Give the data again in full. Keep every line the same.

Collected material:
+===+

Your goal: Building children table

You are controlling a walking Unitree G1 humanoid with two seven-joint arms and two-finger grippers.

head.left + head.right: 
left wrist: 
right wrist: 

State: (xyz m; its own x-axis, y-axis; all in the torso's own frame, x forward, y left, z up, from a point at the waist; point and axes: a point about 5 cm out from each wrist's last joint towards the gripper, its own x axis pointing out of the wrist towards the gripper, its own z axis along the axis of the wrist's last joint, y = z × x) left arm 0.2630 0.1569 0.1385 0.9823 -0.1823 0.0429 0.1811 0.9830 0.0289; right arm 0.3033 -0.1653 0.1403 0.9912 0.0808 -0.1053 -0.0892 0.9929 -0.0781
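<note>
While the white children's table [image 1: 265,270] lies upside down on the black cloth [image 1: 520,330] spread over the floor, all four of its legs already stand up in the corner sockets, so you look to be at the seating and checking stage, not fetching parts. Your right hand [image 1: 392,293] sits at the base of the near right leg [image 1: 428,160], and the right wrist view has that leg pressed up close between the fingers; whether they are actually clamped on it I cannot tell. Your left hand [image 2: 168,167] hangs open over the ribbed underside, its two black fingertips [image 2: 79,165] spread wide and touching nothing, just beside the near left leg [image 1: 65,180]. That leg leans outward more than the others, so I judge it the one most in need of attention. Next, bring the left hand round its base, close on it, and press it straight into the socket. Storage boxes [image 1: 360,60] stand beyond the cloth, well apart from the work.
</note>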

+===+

Task result:
Your goal: Building children table

You are controlling a walking Unitree G1 humanoid with two seven-joint arms and two-finger grippers.

head.left + head.right: 
left wrist: 
right wrist: 

State: (xyz m; its own x-axis, y-axis; all in the torso's own frame, x forward, y left, z up, from a point at the waist; point and axes: a point about 5 cm out from each wrist's last joint towards the gripper, its own x axis pointing out of the wrist towards the gripper, its own z axis along the axis of the wrist's last joint, y = z × x) left arm 0.2630 0.1569 0.1385 0.9823 -0.1823 0.0429 0.1811 0.9830 0.0289; right arm 0.3033 -0.1653 0.1403 0.9912 0.0808 -0.1053 -0.0892 0.9929 -0.0781
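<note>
While the white children's table [image 1: 265,270] lies upside down on the black cloth [image 1: 520,330] spread over the floor, all four of its legs already stand up in the corner sockets, so you look to be at the seating and checking stage, not fetching parts. Your right hand [image 1: 392,293] sits at the base of the near right leg [image 1: 428,160], and the right wrist view has that leg pressed up close between the fingers; whether they are actually clamped on it I cannot tell. Your left hand [image 2: 168,167] hangs open over the ribbed underside, its two black fingertips [image 2: 79,165] spread wide and touching nothing, just beside the near left leg [image 1: 65,180]. That leg leans outward more than the others, so I judge it the one most in need of attention. Next, bring the left hand round its base, close on it, and press it straight into the socket. Storage boxes [image 1: 360,60] stand beyond the cloth, well apart from the work.
</note>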

The exercise has been answered completely.